The path to an in house counsel position at a startup company isn't too different than any other type of company: BigLaw is basically the path you must follow. If you're fresh out of law school, and unemployed, your best bet is to either (a) spam BigLaw firms with your resume, (b) stand outside of their offices with a "please hire me" sign, or (c) find a job as a paralegal or contracts administrator and hope that you end up in the right place at the right time.
But, if you've done your time in the BigLaw trenches, and are considering fleeing to greener pastures, here are a few resources that can help:
In this excellent article by Daniel Doktori, a WilmerHale associate, he explains why startup companies make the decision to go with in house, rather than outside counsel.
The short version? The bills expand beyond the cost of hiring one salaried attorney.
If you have any interest in making the in house jump, the article is worth reading, as it explains the unique role of general counsel in a start-up environment (as opposed to a stodgy corporation), provides tips for success, and most importantly, helps you understand what the companies are looking for. It's like a scouting report for Silicon Valley and other start-up hotbeds.
Go for the most qualified (that you can afford reasonably), go for the best subjective fit for your company, rather than the most credentialed "best" on paper, and finally, youth should not be a factor. ("Luddites and technophiles persist at every age level.")
It's great advice for entrepreneurs, which will help you, the applicant, to shape your application.

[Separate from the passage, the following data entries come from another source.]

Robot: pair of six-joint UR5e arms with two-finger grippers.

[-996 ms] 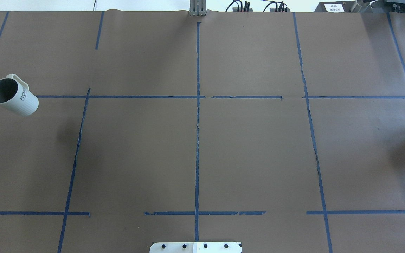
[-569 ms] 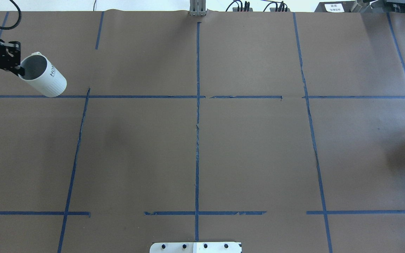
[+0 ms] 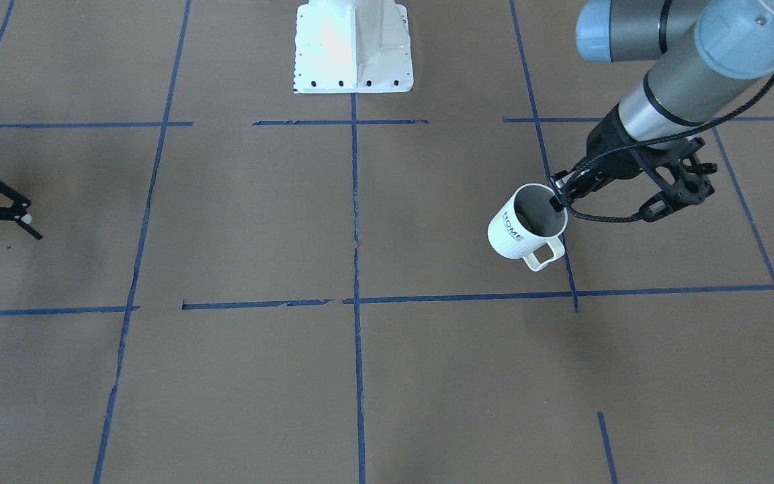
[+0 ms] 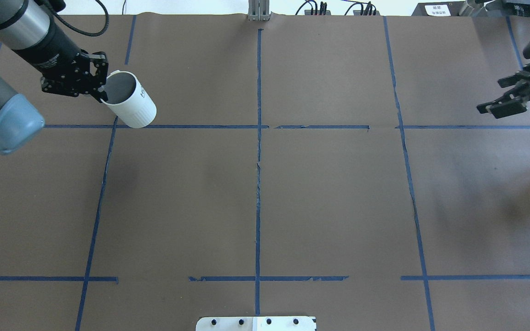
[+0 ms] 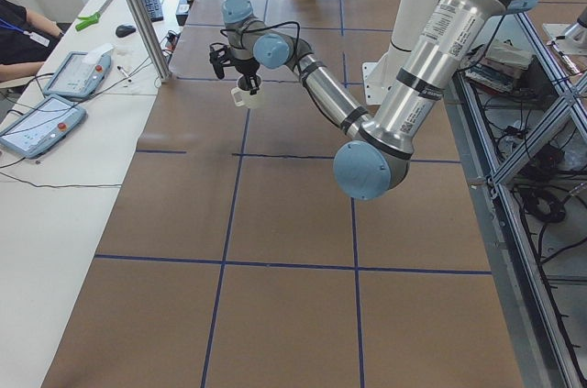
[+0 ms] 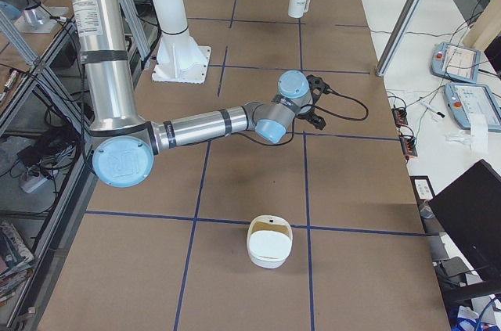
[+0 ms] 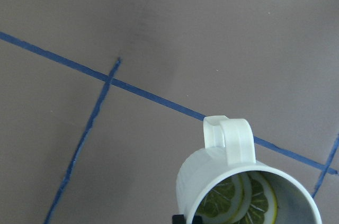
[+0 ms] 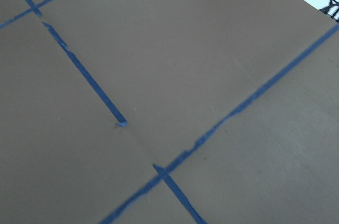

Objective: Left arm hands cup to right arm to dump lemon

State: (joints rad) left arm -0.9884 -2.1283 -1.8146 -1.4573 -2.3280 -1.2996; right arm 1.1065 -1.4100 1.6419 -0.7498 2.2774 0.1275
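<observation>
Each arm is a chain of silver-grey tubes joined by rounded light-blue caps. The left arm [image 4: 39, 34] runs from polished silver into a black collar, and a thin black cable [image 3: 602, 216] loops beside its wrist. The right arm [image 6: 196, 124] has black rings between its sections and a small printed label [image 6: 90, 14] on its upper tube. The left jaws and right jaws are black open-frame linkages with thin fingers [image 4: 495, 105]. The white pedestal [image 3: 353, 47] is edged with small dark screws.
</observation>
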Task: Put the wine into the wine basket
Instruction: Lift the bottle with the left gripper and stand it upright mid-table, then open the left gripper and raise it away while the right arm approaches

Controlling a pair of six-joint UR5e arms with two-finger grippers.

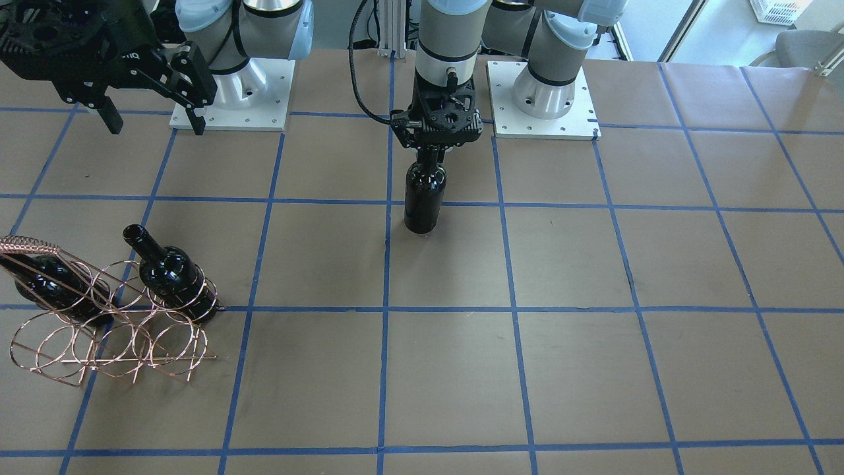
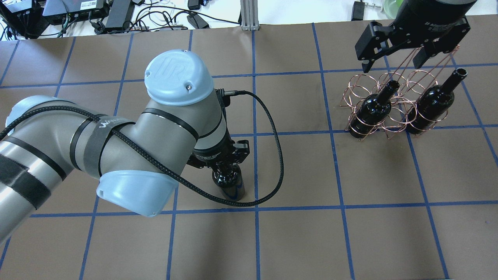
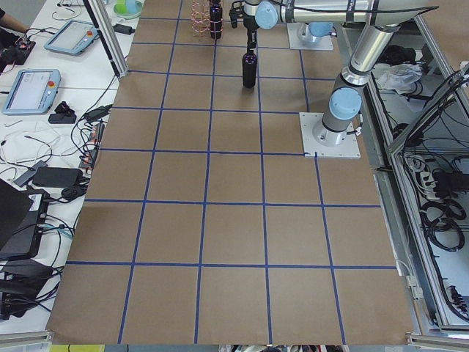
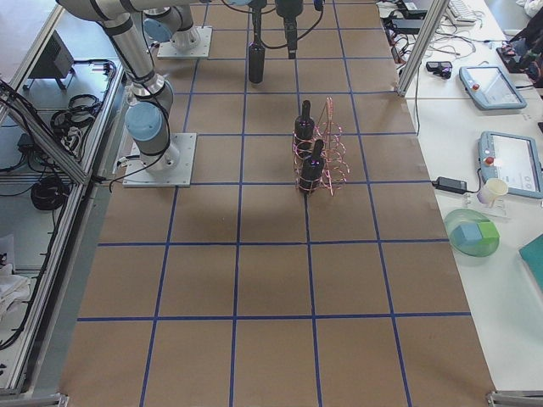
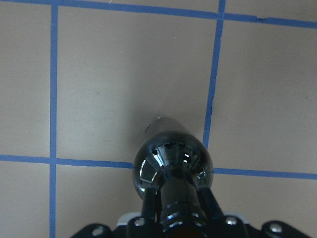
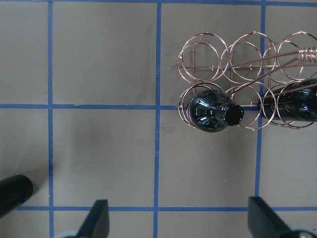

If you can't find a position through networking, there are a number of startup-specific sites that have listings for in house counsel, such as StartUpHire and VentureLoop. A brief perusal of the listings confirms our earlier statement: this is territory for experienced BigLaw-yers only.
Though you'll hopefully learn much of what you need to know about seed stage financing and convertible debt at your previous stops, the absolute most comprehensive resource out there for startup law is Wilson Sonsini partner Yoichiro "Yokum" Taku's Startup Company Lawyer blog, which exhaustively covers financing, stock options, M&A, incorporation, and issues between founders.